François Moisan et al. (33), through functional protein association network analysis of IH and the knockdown of the Adrenoceptor Beta 2 (ADRB2) gene and Aquaporin 1 (AQP1), demonstrated that propranolol treatment and AQP1 downregulation trigger the same pathways, with AQP1 being a primary driver of the antitumor response to β-blockers. Their functional in vitro studies indicated that AQP1-positive Cytotoxic T Lymphocytes (Tc) play a critical role in the IH response to propranolol, and in a Matrigel-based angiogenesis assay, propranolol's regulation of AQP1 in IH-Tc reduced capillary-like tube formation. They concluded that IH sensitivity to propranolol may depend at least partially on crosstalk between lesional vascular cells and stromal Tc. Beyond the aforementioned mechanisms, propranolol's effects also vary dynamically with the treatment stage.
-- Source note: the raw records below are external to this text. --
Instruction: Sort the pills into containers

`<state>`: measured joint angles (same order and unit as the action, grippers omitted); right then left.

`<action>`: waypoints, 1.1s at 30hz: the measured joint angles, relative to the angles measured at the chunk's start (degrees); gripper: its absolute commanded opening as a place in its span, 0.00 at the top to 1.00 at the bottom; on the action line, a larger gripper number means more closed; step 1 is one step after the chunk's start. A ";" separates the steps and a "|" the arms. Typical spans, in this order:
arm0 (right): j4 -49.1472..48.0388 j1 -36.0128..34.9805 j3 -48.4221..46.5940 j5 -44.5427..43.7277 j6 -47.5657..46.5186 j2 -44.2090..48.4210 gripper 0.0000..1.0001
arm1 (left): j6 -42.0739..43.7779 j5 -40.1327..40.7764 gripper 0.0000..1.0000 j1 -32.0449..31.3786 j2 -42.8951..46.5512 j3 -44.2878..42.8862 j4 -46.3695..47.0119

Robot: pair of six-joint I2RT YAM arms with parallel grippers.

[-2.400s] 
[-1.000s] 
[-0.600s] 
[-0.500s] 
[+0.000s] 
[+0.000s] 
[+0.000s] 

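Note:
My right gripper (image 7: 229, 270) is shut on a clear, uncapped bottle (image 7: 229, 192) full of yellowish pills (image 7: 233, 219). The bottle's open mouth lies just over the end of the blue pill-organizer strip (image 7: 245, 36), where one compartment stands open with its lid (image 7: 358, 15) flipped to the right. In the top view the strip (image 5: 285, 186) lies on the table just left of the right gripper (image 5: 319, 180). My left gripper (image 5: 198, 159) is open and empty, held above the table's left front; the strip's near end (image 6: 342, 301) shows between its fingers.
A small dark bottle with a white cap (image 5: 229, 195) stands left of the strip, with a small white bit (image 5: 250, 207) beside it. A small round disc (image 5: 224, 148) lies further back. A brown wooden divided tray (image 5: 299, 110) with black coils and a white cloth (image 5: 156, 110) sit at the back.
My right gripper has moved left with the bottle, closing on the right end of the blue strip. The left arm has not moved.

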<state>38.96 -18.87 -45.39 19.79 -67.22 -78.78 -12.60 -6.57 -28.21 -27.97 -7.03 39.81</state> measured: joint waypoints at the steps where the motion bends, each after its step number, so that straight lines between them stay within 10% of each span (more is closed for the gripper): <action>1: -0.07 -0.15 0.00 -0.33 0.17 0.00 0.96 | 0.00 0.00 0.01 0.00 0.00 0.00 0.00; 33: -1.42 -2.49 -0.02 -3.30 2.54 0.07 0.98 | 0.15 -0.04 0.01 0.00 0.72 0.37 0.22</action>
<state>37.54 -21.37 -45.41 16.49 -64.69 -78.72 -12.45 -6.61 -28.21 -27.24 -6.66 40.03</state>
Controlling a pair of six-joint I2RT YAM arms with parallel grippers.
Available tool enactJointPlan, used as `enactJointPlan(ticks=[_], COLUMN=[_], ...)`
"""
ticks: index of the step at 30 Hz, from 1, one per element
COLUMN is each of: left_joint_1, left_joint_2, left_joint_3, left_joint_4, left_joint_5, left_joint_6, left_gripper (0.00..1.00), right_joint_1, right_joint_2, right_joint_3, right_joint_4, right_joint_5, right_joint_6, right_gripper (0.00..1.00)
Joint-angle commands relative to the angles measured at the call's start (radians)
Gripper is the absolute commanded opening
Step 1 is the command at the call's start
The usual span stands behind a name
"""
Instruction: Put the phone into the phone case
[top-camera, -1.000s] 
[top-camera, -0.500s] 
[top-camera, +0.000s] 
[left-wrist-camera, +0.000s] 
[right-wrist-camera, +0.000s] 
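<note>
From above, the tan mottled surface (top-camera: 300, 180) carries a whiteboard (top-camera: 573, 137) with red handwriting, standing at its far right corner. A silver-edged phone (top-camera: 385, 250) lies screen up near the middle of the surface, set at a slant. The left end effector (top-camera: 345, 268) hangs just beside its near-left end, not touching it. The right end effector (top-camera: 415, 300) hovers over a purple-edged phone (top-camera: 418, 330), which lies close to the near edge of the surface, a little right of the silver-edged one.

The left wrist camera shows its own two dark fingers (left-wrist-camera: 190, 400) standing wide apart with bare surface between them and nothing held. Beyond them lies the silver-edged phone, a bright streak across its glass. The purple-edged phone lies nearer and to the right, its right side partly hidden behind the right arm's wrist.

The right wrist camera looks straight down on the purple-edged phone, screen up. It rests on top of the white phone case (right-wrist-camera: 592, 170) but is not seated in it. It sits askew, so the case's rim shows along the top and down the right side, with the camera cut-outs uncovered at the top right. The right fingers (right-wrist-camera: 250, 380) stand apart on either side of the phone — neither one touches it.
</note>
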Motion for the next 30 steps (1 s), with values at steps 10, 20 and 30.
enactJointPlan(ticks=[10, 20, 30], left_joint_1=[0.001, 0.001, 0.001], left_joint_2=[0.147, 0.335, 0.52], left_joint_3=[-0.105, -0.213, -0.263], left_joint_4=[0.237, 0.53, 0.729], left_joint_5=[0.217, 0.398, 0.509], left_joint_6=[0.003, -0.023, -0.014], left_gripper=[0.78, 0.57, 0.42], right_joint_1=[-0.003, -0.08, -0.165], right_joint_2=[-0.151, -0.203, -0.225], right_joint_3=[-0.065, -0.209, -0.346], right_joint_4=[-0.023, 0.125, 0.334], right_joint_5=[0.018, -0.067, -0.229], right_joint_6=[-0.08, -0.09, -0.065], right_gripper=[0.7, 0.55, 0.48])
3.5 Mechanisms of propranolol action at different stages of IH treatment

The early stage of action (1–3 days post-treatment) is predominantly characterized by vasoconstriction. Propranolol blocks β-adrenergic receptors, inhibiting nitric oxide (NO)-mediated vasodilation signaling, leading to rapid darkening of the lesion surface color and softening of texture. This effect is particularly notable in topical treatment, where transient perilesional vasoconstriction (manifesting as a white halo) is often observed within 30 min of application (34).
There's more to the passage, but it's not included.